Work task: For the data that follows, return each line unchanged and drop the pictures.

Content starts

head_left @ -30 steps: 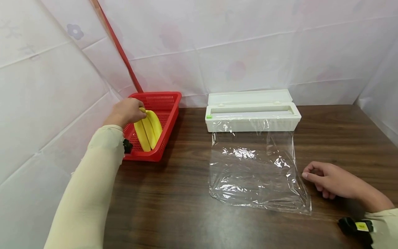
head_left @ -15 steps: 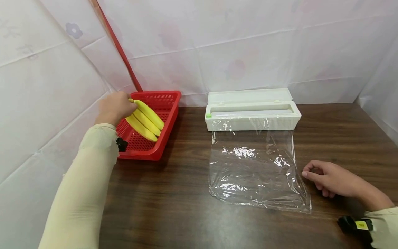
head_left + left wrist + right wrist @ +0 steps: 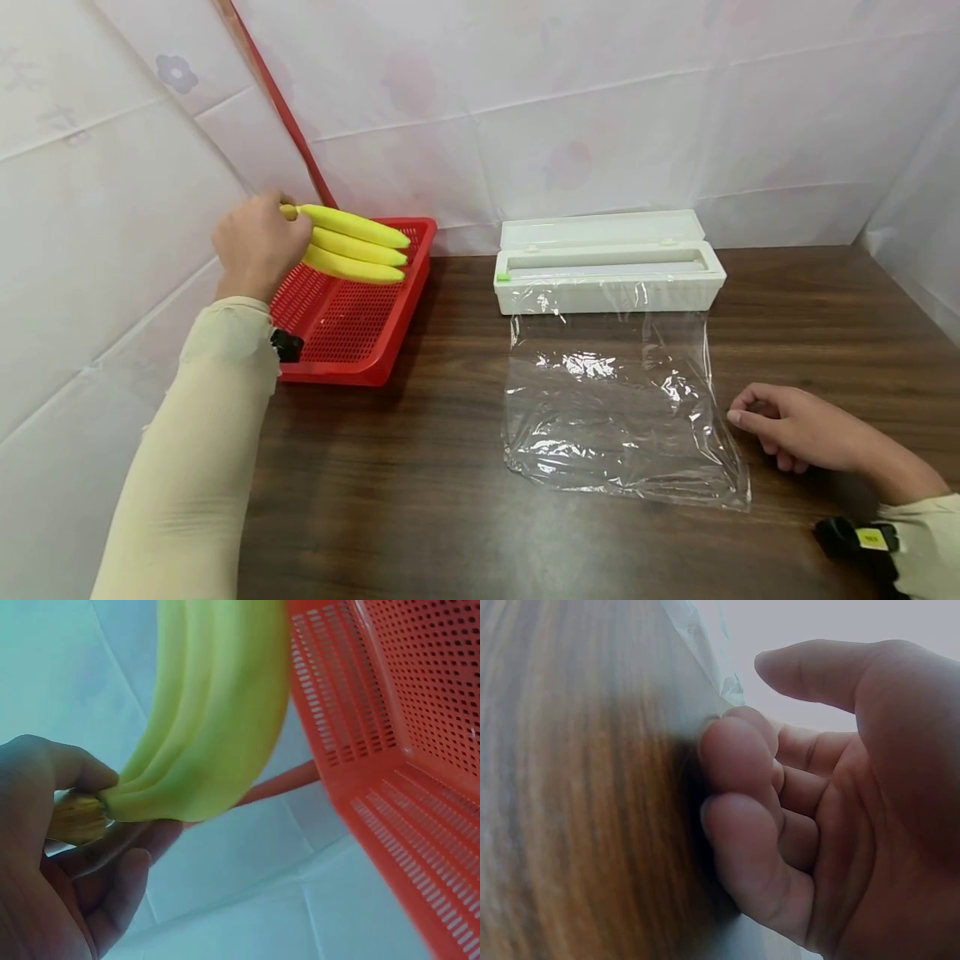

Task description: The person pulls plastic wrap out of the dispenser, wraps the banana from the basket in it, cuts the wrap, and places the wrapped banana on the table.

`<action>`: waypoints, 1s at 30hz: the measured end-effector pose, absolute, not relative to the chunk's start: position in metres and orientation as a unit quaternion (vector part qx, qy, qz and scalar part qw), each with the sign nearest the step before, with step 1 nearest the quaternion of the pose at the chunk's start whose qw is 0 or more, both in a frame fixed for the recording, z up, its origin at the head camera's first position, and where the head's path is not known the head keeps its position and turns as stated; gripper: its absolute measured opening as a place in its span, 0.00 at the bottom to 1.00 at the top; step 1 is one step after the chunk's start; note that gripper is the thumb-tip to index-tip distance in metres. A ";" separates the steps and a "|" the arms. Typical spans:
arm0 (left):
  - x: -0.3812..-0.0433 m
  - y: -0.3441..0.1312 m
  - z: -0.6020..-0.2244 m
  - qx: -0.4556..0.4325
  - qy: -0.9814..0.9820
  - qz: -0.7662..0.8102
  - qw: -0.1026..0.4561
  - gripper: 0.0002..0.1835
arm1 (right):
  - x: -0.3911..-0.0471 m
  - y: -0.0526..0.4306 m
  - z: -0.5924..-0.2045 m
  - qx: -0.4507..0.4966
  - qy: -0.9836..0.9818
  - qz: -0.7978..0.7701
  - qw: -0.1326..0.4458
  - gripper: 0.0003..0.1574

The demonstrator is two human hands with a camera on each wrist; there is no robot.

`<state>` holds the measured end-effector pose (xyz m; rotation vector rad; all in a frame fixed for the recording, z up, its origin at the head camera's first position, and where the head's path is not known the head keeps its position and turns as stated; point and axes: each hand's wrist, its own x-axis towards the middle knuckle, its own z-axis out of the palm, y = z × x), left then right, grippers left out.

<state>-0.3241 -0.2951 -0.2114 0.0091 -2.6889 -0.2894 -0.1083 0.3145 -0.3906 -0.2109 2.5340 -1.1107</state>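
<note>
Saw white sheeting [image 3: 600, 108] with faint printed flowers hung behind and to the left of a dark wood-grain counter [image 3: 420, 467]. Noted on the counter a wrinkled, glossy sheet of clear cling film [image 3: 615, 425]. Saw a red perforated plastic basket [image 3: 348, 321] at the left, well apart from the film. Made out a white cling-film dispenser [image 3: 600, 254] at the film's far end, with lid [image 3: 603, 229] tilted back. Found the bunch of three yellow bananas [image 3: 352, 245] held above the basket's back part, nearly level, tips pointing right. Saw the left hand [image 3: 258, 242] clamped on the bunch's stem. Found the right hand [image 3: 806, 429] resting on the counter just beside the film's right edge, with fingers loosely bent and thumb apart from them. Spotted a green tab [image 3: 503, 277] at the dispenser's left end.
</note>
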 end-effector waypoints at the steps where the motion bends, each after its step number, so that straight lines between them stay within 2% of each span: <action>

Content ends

Solution:
head_left @ -30 steps: 
head_left @ -15 steps: 
head_left + left wrist + right wrist @ +0 steps: 

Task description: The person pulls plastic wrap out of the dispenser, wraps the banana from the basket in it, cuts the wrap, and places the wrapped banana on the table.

`<action>`: waypoints, 1s at 30hz: the measured end-effector pose, absolute, not relative to the chunk's start: position in metres and orientation as a unit quaternion (vector part qx, qy, qz and scalar part qw), each with the sign nearest the step before, with step 1 nearest the quaternion of the pose at the chunk's start whose qw is 0 or more, both in a frame fixed for the recording, z up, its origin at the head camera's first position, and where the head's path is not known the head keeps its position and turns as stated; gripper: its absolute measured opening as a place in its span, 0.00 at the bottom to 1.00 at the top; step 1 is one step after the chunk's start; note that gripper is the thumb-tip to index-tip distance in metres. A ";" separates the steps and a "|" the arms. Typical spans:
arm0 (left):
  - x: -0.3812..-0.0433 m
  - y: -0.3441..0.1312 m
  - z: -0.6020..-0.2244 m
  - qx: -0.4556..0.4325
  - qy: -0.9814..0.9820
  - qz: -0.7662..0.8102
  - qw: -0.1026..0.4561
  - gripper: 0.0002..0.1835
arm1 (right):
  - x: -0.3911..-0.0471 m
  - y: -0.0526..0.4306 m
  - z: -0.5924..-0.2045 m
  - qx: -0.4507..0.4966
  - qy: -0.9836..0.9818
  - qz: -0.7978..0.7701
  - qw: -0.1326..0.4458
  - gripper: 0.0003..0.1574

The demonstrator is two human hands with a camera on each wrist; there is no robot.

`<state>` holds the measured end-effector pose (xyz m; rotation vector rad; all in a frame fixed for the recording, z up, its origin at the head camera's first position, and where the head's path is not known the head keeps its position and turns as stated; point and axes: each hand's wrist, its own x-axis towards the middle knuckle, its own z-axis out of the palm, y = z × x), left then right, grippers left out.

<state>-0.3241 -0.2951 -0.2114 0.0091 -2.6889 -0.2894 -0.1083 0.3145 -0.3906 -0.2109 2.5340 -1.1107</state>
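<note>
Saw white sheeting [image 3: 600, 108] with faint printed flowers hung behind and to the left of a dark wood-grain counter [image 3: 420, 467]. Noted on the counter a wrinkled, glossy sheet of clear cling film [image 3: 615, 425]. Saw a red perforated plastic basket [image 3: 348, 321] at the left, well apart from the film. Made out a white cling-film dispenser [image 3: 600, 254] at the film's far end, with lid [image 3: 603, 229] tilted back. Found the bunch of three yellow bananas [image 3: 352, 245] held above the basket's back part, nearly level, tips pointing right. Saw the left hand [image 3: 258, 242] clamped on the bunch's stem. Found the right hand [image 3: 806, 429] resting on the counter just beside the film's right edge, with fingers loosely bent and thumb apart from them. Spotted a green tab [image 3: 503, 277] at the dispenser's left end.
</note>
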 end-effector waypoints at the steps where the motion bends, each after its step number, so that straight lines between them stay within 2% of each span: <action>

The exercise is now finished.